GIVEN DATA section start

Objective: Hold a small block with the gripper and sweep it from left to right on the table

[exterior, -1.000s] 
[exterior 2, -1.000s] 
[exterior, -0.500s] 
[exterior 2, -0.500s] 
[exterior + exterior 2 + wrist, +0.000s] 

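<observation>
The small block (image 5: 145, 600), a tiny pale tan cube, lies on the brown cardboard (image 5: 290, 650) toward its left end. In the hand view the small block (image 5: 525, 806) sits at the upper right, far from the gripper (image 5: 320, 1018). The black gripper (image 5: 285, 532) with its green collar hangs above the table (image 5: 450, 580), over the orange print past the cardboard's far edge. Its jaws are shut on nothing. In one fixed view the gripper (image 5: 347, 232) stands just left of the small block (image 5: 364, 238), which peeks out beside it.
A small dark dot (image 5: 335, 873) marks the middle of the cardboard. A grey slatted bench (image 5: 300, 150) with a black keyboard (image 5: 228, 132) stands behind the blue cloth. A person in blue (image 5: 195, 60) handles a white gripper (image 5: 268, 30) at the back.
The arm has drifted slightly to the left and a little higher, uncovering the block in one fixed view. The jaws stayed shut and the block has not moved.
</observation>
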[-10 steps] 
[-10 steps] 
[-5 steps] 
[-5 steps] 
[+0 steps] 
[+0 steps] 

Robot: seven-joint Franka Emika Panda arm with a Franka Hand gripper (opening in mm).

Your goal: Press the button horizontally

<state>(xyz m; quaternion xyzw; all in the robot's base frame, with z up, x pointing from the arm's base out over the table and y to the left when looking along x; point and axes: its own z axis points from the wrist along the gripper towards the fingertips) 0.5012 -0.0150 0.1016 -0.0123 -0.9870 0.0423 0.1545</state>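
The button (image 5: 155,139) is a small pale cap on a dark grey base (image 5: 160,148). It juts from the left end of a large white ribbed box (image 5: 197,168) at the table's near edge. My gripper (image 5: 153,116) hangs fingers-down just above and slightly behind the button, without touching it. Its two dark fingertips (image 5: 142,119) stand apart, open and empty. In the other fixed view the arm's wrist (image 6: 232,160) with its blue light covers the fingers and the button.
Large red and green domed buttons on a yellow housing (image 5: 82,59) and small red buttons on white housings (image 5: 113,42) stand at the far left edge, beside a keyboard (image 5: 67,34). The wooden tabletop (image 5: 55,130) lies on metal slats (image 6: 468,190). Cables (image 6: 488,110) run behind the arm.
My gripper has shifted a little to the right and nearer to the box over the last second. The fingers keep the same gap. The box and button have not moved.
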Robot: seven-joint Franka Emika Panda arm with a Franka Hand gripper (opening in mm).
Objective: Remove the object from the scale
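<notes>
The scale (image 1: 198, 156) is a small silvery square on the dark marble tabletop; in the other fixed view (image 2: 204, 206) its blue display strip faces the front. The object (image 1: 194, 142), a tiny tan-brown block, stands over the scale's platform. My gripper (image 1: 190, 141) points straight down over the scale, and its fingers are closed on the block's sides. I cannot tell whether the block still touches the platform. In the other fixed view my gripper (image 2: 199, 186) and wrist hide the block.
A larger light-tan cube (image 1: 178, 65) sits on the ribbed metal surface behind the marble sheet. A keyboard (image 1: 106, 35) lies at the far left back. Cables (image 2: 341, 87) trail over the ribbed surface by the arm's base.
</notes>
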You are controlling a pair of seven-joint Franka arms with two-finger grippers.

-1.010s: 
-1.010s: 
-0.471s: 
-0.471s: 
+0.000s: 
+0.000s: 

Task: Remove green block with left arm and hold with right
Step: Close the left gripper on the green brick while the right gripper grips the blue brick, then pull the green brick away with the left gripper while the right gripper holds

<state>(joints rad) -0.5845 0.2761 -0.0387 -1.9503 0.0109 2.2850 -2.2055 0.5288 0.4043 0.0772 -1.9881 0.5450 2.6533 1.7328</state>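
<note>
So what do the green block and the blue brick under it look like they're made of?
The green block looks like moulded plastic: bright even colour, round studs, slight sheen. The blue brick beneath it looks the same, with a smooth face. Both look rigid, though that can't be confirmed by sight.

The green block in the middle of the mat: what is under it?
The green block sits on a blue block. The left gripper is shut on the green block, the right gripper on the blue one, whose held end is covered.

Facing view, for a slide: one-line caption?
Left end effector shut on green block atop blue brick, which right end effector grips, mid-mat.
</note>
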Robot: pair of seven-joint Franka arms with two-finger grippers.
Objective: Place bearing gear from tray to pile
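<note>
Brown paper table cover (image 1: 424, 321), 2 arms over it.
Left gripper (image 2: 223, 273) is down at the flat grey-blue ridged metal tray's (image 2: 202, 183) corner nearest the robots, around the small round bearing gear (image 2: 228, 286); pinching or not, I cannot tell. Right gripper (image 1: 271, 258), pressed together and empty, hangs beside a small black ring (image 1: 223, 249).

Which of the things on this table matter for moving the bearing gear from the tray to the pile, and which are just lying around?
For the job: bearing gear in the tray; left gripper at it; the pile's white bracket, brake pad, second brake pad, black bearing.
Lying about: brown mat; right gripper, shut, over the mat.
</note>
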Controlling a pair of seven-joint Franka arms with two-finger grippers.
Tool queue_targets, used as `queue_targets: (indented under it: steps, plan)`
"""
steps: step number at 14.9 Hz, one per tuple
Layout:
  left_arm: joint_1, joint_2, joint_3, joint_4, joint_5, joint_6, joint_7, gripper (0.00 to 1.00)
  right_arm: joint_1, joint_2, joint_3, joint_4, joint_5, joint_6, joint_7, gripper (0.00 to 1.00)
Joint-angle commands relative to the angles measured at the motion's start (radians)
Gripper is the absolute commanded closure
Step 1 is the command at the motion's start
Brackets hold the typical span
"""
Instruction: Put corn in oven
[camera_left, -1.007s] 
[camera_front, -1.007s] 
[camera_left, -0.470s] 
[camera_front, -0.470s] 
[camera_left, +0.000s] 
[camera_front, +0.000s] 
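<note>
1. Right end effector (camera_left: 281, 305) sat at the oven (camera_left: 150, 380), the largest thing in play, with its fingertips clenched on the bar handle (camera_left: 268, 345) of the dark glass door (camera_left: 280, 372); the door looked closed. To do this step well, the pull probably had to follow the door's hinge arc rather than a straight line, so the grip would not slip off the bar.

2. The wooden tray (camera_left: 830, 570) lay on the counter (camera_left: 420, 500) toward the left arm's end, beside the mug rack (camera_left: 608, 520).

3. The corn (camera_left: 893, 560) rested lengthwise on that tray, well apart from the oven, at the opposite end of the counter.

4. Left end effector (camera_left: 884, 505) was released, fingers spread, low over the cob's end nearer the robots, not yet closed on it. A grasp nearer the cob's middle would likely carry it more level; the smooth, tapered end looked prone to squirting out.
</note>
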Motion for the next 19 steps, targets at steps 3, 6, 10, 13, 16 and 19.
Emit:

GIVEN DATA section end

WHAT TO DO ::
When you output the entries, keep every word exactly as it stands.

SOLUTION TO THIS TASK ::
Objective: Hold a small block with the gripper and sweep it from left to right on the table

[exterior, -1.000s] 
[exterior 2, -1.000s] 
[exterior, -0.500s] 
[exterior 2, -0.500s] 
[exterior + exterior 2 + wrist, +0.000s] 

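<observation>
The small block (image 5: 145, 600), a tiny pale tan cube, lies on the brown cardboard (image 5: 290, 650) toward its left end. In the hand view the small block (image 5: 525, 806) sits at the upper right, far from the gripper (image 5: 320, 1018). The black gripper (image 5: 285, 532) with its green collar hangs above the table (image 5: 450, 580), over the orange print past the cardboard's far edge. Its jaws are shut on nothing. In one fixed view the gripper (image 5: 347, 232) stands just left of the small block (image 5: 364, 238), which peeks out beside it.
A small dark dot (image 5: 335, 873) marks the middle of the cardboard. A grey slatted bench (image 5: 300, 150) with a black keyboard (image 5: 228, 132) stands behind the blue cloth. A person in blue (image 5: 195, 60) handles a white gripper (image 5: 268, 30) at the back.
The arm has drifted slightly to the left and a little higher, uncovering the block in one fixed view. The jaws stayed shut and the block has not moved.
</observation>
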[-10 steps] 
[-10 steps] 
[-5 steps] 
[-5 steps] 
[+0 steps] 
[+0 steps] 

Robot: seven-joint Franka Emika Panda arm with a Franka Hand gripper (opening in mm).

Your goal: Press the button horizontally

<state>(xyz m; quaternion xyzw; all in the robot's base frame, with z up, x pointing from the arm's base out over the table and y to the left when looking along x; point and axes: its own z axis points from the wrist along the gripper towards the fingertips) 0.5012 -0.0150 0.1016 -0.0123 -0.9870 0.0423 0.1545</state>
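The button (image 5: 155,139) is a small pale cap on a dark grey base (image 5: 160,148). It juts from the left end of a large white ribbed box (image 5: 197,168) at the table's near edge. My gripper (image 5: 153,116) hangs fingers-down just above and slightly behind the button, without touching it. Its two dark fingertips (image 5: 142,119) stand apart, open and empty. In the other fixed view the arm's wrist (image 6: 232,160) with its blue light covers the fingers and the button.
Large red and green domed buttons on a yellow housing (image 5: 82,59) and small red buttons on white housings (image 5: 113,42) stand at the far left edge, beside a keyboard (image 5: 67,34). The wooden tabletop (image 5: 55,130) lies on metal slats (image 6: 468,190). Cables (image 6: 488,110) run behind the arm.
My gripper has shifted a little to the right and nearer to the box over the last second. The fingers keep the same gap. The box and button have not moved.
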Robot: seven-joint Franka Emika Panda arm with a Franka Hand gripper (opening in mm).
Objective: Remove the object from the scale
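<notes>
The scale (image 1: 198, 156) is a small silvery square on the dark marble tabletop; in the other fixed view (image 2: 204, 206) its blue display strip faces the front. The object (image 1: 194, 142), a tiny tan-brown block, stands over the scale's platform. My gripper (image 1: 190, 141) points straight down over the scale, and its fingers are closed on the block's sides. I cannot tell whether the block still touches the platform. In the other fixed view my gripper (image 2: 199, 186) and wrist hide the block.
A larger light-tan cube (image 1: 178, 65) sits on the ribbed metal surface behind the marble sheet. A keyboard (image 1: 106, 35) lies at the far left back. Cables (image 2: 341, 87) trail over the ribbed surface by the arm's base.
</notes>
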You are controlling a pair of seven-joint Franka arms with two-finger grippers.

-1.010s: 
-1.010s: 
-0.471s: 
-0.471s: 
+0.000s: 
+0.000s: 

Task: Remove green block with left arm and hold with right
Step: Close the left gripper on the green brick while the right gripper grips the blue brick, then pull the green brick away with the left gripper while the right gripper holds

<state>(joints rad) -0.5845 0.2761 -0.0387 -1.9503 0.0109 2.2850 -2.2055 0.5288 0.4043 0.0772 -1.9881 0.5450 2.6533 1.7328</state>
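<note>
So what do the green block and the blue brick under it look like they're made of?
The green block looks like moulded plastic: bright even colour, round studs, slight sheen. The blue brick beneath it looks the same, with a smooth face. Both look rigid, though that can't be confirmed by sight.

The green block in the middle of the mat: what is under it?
The green block sits on a blue block. The left gripper is shut on the green block, the right gripper on the blue one, whose held end is covered.

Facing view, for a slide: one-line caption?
Left end effector shut on green block atop blue brick, which right end effector grips, mid-mat.
</note>
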Robot: pair of seven-joint Franka arms with two-finger grippers.
Objective: Place bearing gear from tray to pile
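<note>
Brown paper table cover (image 1: 424, 321), 2 arms over it.
Left gripper (image 2: 223, 273) is down at the flat grey-blue ridged metal tray's (image 2: 202, 183) corner nearest the robots, around the small round bearing gear (image 2: 228, 286); pinching or not, I cannot tell. Right gripper (image 1: 271, 258), pressed together and empty, hangs beside a small black ring (image 1: 223, 249).

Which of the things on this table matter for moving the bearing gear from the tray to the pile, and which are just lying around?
For the job: bearing gear in the tray; left gripper at it; the pile's white bracket, brake pad, second brake pad, black bearing.
Lying about: brown mat; right gripper, shut, over the mat.
</note>
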Controlling a pair of seven-joint Franka arms with two-finger grippers.
Tool queue_targets, used as `queue_targets: (indented under it: steps, plan)`
"""
steps: step number at 14.9 Hz, one per tuple
Layout:
  left_arm: joint_1, joint_2, joint_3, joint_4, joint_5, joint_6, joint_7, gripper (0.00 to 1.00)
  right_arm: joint_1, joint_2, joint_3, joint_4, joint_5, joint_6, joint_7, gripper (0.00 to 1.00)
Joint-angle commands relative to the angles measured at the motion's start (radians)
Gripper is the absolute commanded closure
Step 1 is the command at the motion's start
Brackets hold the typical span
"""
Instruction: Put corn in oven
[camera_left, -1.007s] 
[camera_front, -1.007s] 
[camera_left, -0.470s] 
[camera_front, -0.470s] 
[camera_left, +0.000s] 
[camera_front, +0.000s] 
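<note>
1. Right end effector (camera_left: 281, 305) sat at the oven (camera_left: 150, 380), the largest thing in play, with its fingertips clenched on the bar handle (camera_left: 268, 345) of the dark glass door (camera_left: 280, 372); the door looked closed. To do this step well, the pull probably had to follow the door's hinge arc rather than a straight line, so the grip would not slip off the bar.

2. The wooden tray (camera_left: 830, 570) lay on the counter (camera_left: 420, 500) toward the left arm's end, beside the mug rack (camera_left: 608, 520).

3. The corn (camera_left: 893, 560) rested lengthwise on that tray, well apart from the oven, at the opposite end of the counter.

4. Left end effector (camera_left: 884, 505) was released, fingers spread, low over the cob's end nearer the robots, not yet closed on it. A grasp nearer the cob's middle would likely carry it more level; the smooth, tapered end looked prone to squirting out.
</note>
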Motion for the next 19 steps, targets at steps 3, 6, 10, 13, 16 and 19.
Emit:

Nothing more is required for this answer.